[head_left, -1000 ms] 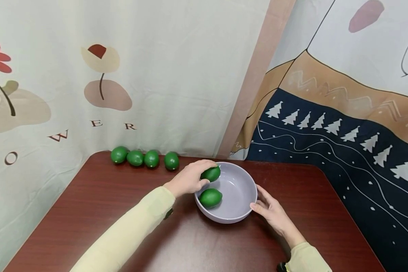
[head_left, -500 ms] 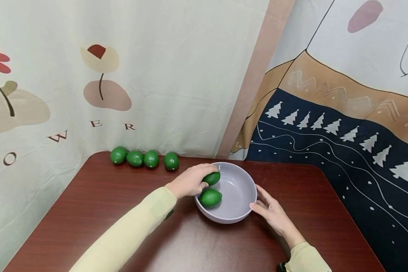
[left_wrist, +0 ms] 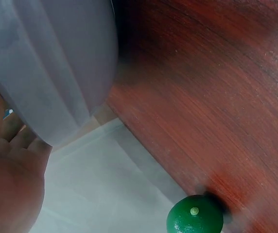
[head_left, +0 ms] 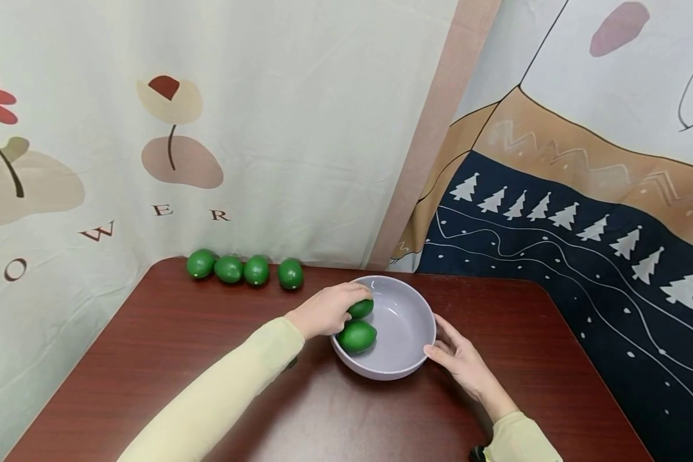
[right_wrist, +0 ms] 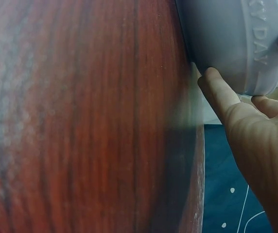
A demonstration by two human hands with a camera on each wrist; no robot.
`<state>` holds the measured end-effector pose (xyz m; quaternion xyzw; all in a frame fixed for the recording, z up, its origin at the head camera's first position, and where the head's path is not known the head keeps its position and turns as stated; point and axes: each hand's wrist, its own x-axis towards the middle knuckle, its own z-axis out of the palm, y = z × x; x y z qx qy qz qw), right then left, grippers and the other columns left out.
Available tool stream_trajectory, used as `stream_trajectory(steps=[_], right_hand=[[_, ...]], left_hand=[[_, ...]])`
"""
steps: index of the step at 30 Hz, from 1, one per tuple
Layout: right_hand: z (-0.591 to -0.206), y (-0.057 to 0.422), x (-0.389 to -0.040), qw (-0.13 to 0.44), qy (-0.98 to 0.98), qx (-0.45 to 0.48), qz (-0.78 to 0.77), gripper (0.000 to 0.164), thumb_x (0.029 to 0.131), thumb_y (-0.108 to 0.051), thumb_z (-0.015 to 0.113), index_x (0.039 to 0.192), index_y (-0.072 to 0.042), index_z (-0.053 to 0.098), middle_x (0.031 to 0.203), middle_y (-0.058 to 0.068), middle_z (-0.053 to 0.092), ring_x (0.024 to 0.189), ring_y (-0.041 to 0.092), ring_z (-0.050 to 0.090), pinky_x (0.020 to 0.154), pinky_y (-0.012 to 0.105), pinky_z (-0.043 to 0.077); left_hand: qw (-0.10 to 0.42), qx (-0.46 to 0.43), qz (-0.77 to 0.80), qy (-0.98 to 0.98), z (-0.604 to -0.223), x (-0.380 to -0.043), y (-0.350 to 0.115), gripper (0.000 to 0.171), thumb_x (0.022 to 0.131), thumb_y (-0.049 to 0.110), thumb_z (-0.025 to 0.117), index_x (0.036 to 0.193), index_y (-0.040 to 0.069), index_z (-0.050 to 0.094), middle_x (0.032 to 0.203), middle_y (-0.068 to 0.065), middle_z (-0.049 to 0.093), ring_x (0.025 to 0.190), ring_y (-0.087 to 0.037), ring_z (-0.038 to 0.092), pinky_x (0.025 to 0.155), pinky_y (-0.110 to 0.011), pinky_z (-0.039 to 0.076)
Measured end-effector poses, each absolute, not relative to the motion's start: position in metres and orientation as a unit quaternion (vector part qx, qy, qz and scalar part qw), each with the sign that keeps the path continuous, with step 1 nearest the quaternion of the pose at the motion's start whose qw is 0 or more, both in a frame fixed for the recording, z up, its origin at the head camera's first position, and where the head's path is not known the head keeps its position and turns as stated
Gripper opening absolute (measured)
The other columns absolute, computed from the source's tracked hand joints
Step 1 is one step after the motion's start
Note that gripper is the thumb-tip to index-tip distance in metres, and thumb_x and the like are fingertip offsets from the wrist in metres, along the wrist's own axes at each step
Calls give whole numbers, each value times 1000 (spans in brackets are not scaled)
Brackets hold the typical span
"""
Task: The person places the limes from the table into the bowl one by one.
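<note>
A pale lavender bowl stands on the table, and two green limes are in its left part. My left hand reaches over the left rim and holds the farther lime, its fingers covering much of it. Just in front lies the nearer lime against the bowl's wall. My right hand holds the bowl's right side, thumb at the rim and fingers along the outside. In the right wrist view, fingertips touch the outer wall, which bears raised letters. The left wrist view hides the held lime behind the bowl wall.
Several more limes stand in a row at the table's back left edge, the rightmost lime slightly apart. The dark red wooden table meets a pale printed curtain behind. A navy patterned cloth hangs at the right.
My left hand has lowered slightly into the bowl with the farther lime, which now sits closer to the nearer one. The right hand and the bowl have kept their place.
</note>
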<state>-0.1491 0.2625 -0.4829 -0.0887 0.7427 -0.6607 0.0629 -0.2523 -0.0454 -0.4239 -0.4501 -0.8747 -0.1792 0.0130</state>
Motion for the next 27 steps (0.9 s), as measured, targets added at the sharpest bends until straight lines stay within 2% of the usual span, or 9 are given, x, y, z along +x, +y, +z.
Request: stream_trajectory(steps=[9,27], right_hand=[[-482,262,-149,63,745,-90,-658,74,99,1,64,161,3,24,153,38,37,114,4,65,93,18,53],[-482,261,-148,67,743,-79,-662,76,98,0,65,161,3,24,151,38,39,112,3,65,92,19,54]], left_hand=[[25,-468,-169,-867,-424,-253,-46,54,79,-17,61,124,11,67,134,-4,63,126,-19,60,106,-35,51],[18,-472,-139,-871,-425,-252,-43,49,80,-18,61,118,12,68,123,-2,67,115,-19,65,98,-34,55]])
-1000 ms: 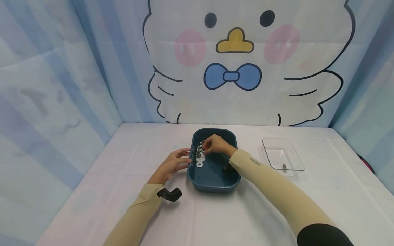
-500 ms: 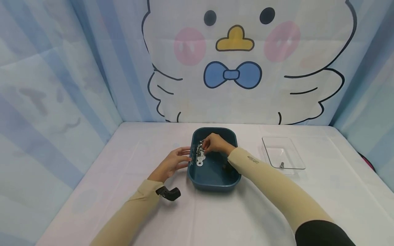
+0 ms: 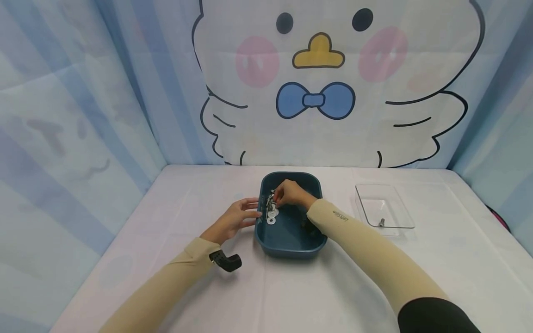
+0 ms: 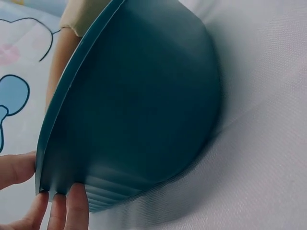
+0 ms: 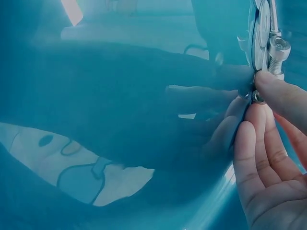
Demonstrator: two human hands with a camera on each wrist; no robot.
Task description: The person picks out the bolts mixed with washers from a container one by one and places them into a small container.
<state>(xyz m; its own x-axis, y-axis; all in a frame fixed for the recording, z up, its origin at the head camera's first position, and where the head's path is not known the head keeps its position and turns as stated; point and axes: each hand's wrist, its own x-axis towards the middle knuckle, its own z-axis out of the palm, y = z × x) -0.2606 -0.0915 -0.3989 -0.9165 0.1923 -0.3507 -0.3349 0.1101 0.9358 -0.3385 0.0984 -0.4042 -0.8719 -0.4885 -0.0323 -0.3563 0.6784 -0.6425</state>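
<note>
A dark blue plastic bin [image 3: 291, 253] stands on the table. My left hand [image 3: 233, 219] holds its left wall, with the thumb at the rim and several fingertips against the outside, as the left wrist view shows. Inside, along that wall, lie several metal washers [image 3: 271, 217] and socket-head bolts [image 5: 278, 50]. My right hand [image 3: 291, 194] reaches into this pile. Between its thumb and fingers, a small metal part [image 5: 258, 97] shows in the right wrist view; the fingers mostly hide it, so its kind is unclear.
Right of the bin stands a clear plastic box [image 3: 401, 208] with one small bolt [image 3: 381, 222] in it. Dark objects [image 3: 308, 225], partly hidden by the right sleeve, lie in the bin's right side. A printed cloth backdrop [image 3: 316, 138] rises behind the table [image 3: 208, 194].
Both hands stay almost where they were at the bin. The left forearm has swung slightly outward to the left. The head view has tilted down a little, and the bolt in the clear box appears slightly shifted.
</note>
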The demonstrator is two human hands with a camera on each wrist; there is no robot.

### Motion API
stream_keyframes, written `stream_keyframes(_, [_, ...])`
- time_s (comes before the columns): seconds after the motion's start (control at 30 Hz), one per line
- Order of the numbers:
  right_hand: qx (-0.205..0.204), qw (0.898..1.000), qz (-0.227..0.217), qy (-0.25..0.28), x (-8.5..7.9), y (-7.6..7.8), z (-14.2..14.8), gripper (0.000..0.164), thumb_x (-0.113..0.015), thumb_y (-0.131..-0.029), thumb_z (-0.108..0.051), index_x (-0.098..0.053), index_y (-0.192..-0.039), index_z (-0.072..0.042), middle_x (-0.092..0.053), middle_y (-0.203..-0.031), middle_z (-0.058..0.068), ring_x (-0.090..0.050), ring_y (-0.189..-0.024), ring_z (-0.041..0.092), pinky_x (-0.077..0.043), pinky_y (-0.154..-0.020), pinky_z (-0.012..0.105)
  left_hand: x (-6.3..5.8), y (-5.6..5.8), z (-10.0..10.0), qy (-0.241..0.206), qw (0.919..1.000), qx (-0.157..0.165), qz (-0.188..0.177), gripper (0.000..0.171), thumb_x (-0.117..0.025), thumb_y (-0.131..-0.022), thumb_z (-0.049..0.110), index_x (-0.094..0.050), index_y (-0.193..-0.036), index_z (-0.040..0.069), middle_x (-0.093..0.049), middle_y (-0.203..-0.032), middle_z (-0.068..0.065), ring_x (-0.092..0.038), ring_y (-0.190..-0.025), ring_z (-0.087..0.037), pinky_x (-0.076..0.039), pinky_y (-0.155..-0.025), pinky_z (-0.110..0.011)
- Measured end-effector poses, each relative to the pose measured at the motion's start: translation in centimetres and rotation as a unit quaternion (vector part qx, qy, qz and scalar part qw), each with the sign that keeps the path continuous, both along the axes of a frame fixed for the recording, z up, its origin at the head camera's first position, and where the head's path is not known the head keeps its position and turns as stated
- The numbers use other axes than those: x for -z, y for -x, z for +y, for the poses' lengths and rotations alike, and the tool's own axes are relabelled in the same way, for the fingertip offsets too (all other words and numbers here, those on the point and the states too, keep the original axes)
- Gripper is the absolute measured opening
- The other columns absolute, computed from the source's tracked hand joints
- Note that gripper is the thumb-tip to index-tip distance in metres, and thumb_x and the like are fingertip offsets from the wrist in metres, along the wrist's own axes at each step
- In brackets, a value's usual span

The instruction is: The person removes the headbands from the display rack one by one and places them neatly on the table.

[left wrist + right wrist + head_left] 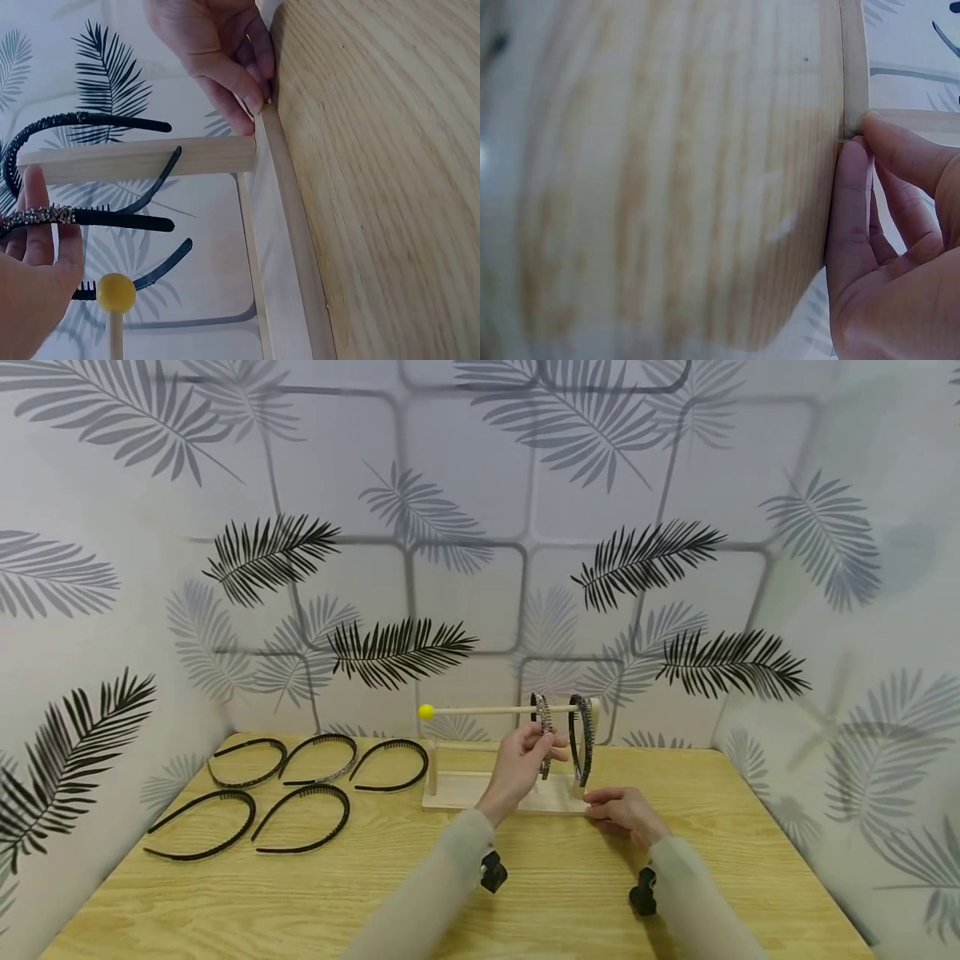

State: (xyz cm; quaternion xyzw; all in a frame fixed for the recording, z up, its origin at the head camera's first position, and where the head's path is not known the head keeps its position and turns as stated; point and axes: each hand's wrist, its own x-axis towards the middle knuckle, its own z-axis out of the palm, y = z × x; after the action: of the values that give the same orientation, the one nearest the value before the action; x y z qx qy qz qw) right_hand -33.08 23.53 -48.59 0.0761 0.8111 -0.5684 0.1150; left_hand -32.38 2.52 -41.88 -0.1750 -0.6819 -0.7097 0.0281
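Note:
A wooden headband stand (461, 789) has a flat base and a horizontal rod (483, 711) tipped with a yellow ball (426, 712). My left hand (516, 767) pinches a headband with glittery trim (120, 218), which hangs round the rod right of its middle. Farther right on the same rod, near the upright (210, 156), hangs a dark headband (587, 745). At the base's right front corner, my right hand (628, 810) grips the wood, thumb on top and fingers low against the side, as the right wrist view shows.
Several black headbands lie on the wooden table (300, 902) to the left, among them one (390, 766) close to the stand's left end and another (202, 825) nearer the front. A leaf-patterned backdrop (465, 593) rises behind and at both sides.

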Motion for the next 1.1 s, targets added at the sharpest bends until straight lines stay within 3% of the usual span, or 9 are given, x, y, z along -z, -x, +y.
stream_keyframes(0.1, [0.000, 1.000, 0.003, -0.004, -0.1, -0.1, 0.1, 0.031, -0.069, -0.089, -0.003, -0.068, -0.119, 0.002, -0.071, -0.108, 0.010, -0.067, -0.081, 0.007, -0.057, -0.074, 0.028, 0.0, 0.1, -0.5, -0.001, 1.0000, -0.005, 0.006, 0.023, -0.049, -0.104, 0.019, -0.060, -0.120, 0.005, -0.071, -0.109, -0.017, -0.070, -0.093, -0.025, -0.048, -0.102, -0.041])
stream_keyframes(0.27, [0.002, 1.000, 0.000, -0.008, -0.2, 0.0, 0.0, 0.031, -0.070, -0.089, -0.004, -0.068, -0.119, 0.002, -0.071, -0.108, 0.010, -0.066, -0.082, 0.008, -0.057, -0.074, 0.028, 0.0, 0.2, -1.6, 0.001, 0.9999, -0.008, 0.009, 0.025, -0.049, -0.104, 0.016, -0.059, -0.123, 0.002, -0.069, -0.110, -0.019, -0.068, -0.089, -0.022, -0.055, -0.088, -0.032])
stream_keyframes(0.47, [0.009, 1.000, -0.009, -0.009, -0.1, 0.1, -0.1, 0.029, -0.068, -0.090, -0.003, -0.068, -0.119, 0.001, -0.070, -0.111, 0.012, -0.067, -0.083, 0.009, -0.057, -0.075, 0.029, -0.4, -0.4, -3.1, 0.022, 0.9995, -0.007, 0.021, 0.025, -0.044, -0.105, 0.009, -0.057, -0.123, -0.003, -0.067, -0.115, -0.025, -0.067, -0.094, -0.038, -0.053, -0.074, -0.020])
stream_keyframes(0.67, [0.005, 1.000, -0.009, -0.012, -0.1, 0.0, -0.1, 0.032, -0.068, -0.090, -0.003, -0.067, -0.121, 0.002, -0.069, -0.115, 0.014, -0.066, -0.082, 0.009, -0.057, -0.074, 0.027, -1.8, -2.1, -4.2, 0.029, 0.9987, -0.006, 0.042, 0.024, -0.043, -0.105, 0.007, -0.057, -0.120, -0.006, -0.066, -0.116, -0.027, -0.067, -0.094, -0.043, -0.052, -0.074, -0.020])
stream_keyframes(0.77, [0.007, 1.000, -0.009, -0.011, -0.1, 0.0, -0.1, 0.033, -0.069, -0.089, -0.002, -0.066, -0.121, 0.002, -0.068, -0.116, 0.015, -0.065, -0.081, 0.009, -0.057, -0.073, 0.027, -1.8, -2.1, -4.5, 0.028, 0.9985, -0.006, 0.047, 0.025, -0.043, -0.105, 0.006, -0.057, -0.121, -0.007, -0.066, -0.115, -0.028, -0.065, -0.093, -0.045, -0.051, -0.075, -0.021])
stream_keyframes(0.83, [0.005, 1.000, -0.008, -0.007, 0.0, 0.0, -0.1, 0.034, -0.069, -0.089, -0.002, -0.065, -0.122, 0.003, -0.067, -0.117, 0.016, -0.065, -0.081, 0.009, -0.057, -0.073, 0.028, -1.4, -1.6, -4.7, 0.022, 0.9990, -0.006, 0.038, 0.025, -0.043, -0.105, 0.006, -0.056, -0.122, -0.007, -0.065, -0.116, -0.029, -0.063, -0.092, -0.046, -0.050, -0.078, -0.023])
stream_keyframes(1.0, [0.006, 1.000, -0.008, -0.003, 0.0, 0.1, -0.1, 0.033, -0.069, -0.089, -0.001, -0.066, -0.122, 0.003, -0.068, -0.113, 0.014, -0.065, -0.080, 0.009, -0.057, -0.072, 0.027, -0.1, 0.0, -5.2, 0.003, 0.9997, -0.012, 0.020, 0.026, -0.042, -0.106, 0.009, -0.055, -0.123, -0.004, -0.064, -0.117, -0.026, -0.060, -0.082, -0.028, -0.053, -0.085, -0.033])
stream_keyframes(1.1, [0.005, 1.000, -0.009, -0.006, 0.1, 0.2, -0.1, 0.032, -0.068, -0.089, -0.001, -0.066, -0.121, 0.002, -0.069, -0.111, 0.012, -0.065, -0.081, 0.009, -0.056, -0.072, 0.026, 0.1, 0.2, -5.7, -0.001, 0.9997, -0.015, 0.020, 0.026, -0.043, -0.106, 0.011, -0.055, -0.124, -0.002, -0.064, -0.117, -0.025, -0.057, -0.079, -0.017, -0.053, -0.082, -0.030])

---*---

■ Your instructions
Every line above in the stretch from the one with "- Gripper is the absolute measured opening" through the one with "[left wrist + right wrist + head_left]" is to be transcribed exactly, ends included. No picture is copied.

■ Task answer
- Gripper is the absolute measured opening
- The other columns absolute, computed from the source's tracked hand joints
- Note that gripper is the thumb-tip to index-tip distance in metres, and thumb_x and the like are fingertip offsets from the wrist in metres, along the wrist's own axes at each step
- In brackets, a value's usual span

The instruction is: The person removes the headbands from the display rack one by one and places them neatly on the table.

[left wrist + right wrist + head_left] 

With this, the answer is complete.